▶ **WHAT YOU HAVE TO DO**
Check every line below for the string "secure", and copy the lines that contain it.

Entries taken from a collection
▬▬▬▬▬▬▬▬▬▬
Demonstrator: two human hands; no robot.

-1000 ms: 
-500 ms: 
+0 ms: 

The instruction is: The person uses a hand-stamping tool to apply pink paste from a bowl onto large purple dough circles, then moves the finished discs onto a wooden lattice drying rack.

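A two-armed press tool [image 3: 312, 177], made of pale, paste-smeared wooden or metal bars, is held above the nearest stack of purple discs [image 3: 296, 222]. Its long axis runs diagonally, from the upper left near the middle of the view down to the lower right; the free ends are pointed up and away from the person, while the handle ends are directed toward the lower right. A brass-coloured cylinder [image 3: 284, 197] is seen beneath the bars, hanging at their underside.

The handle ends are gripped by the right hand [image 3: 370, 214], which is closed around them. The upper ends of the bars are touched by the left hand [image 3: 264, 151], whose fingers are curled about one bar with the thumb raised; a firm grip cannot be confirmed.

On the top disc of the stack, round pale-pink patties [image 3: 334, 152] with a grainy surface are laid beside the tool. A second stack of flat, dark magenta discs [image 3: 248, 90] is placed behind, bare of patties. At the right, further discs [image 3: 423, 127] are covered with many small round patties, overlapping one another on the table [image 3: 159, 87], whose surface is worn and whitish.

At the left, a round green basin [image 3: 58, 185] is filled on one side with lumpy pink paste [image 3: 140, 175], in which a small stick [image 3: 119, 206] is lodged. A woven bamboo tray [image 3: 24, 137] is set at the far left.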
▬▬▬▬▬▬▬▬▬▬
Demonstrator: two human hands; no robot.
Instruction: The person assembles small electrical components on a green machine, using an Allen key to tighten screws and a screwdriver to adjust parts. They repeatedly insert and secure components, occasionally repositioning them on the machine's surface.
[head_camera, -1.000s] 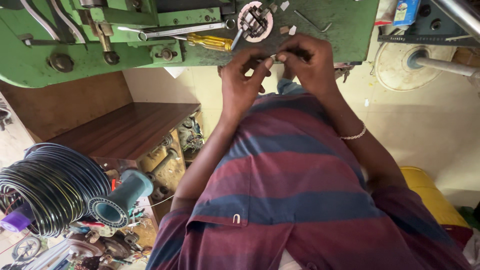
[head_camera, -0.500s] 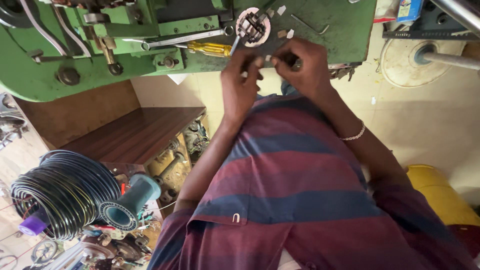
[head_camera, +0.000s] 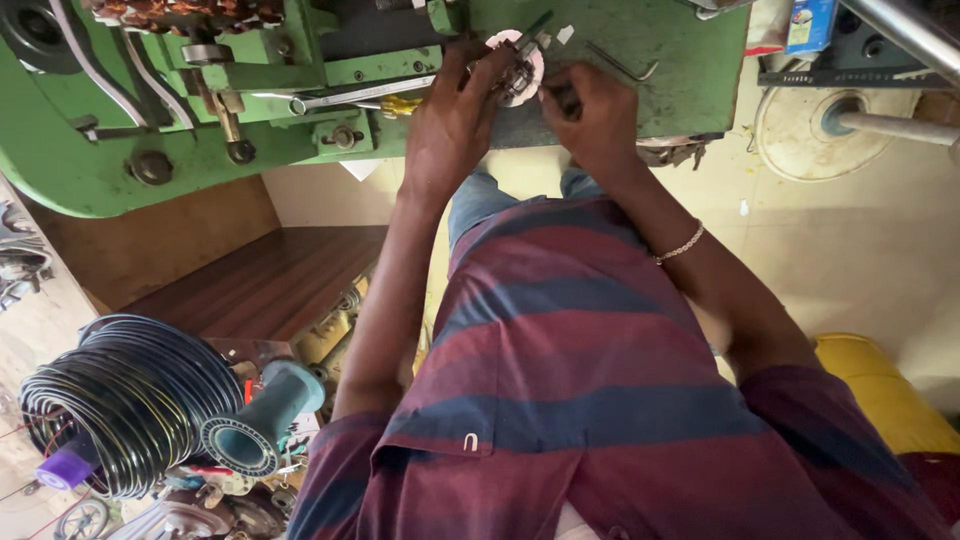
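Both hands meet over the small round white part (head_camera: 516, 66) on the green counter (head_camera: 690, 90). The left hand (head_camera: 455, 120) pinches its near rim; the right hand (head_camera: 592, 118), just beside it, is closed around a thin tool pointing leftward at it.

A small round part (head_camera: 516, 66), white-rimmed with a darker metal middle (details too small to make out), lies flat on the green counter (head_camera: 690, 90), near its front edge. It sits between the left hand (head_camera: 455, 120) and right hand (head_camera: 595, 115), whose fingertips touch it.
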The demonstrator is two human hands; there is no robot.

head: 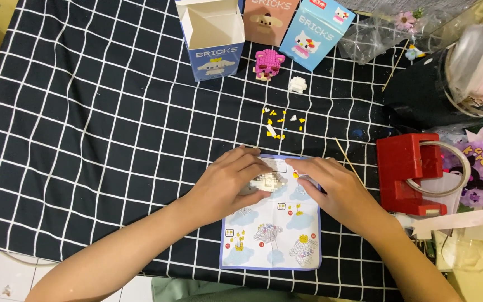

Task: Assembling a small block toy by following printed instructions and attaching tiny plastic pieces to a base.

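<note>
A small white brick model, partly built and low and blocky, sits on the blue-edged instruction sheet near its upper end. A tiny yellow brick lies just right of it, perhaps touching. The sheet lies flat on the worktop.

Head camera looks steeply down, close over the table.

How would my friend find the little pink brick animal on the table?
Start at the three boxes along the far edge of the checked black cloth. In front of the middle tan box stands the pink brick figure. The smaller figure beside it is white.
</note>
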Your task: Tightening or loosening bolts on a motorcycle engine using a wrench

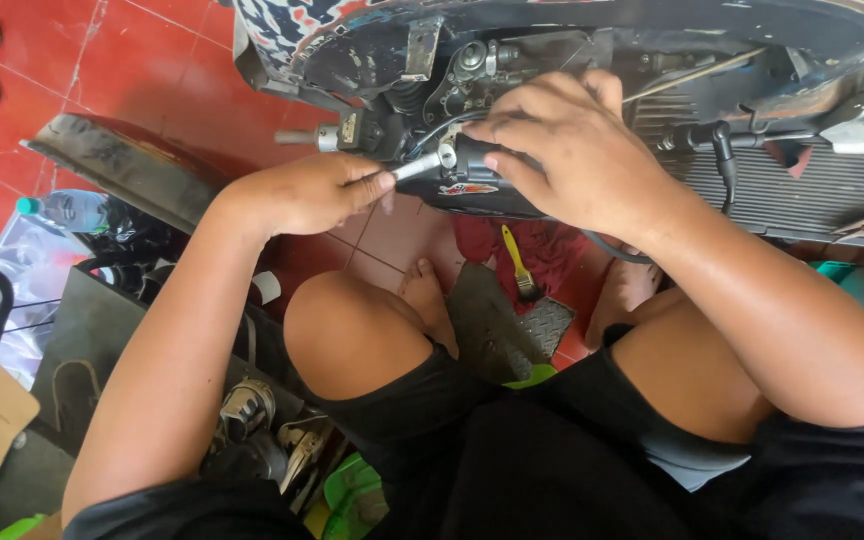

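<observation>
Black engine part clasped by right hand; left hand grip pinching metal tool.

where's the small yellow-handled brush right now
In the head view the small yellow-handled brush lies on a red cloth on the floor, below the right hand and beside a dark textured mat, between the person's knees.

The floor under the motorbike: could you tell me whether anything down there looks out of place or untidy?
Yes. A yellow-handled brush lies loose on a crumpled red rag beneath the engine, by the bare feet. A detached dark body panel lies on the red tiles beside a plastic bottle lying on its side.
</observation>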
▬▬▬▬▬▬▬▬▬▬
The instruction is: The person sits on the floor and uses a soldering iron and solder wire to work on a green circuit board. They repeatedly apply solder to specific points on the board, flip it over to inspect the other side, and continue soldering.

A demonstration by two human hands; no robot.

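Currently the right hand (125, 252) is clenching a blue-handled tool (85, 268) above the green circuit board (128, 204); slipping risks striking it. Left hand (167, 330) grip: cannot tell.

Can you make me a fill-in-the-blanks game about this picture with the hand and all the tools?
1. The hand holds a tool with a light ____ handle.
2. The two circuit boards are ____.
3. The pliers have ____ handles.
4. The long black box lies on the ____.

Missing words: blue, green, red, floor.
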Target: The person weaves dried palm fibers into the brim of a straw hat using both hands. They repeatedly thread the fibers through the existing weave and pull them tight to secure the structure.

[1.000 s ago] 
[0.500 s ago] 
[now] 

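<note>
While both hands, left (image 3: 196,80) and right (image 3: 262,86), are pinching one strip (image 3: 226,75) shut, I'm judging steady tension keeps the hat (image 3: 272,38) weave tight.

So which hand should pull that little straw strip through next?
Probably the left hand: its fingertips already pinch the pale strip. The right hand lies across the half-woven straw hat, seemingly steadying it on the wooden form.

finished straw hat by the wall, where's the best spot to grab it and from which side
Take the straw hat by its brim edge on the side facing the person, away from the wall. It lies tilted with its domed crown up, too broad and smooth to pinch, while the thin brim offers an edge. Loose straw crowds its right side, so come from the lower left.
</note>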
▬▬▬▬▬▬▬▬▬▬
▶ **SOLUTION FOR THIS TASK**
Instruction: The person assembles small electrical components on a green machine, using an Allen key to tighten screws and a screwdriver to adjust parts. They repeatedly insert and secure components, occasionally repositioning them on the machine's surface.
Target: The person weaves dried palm fibers into the brim of a straw hat using both hands. They repeatedly thread the fibers through the existing weave and pull them tight to secure the structure.

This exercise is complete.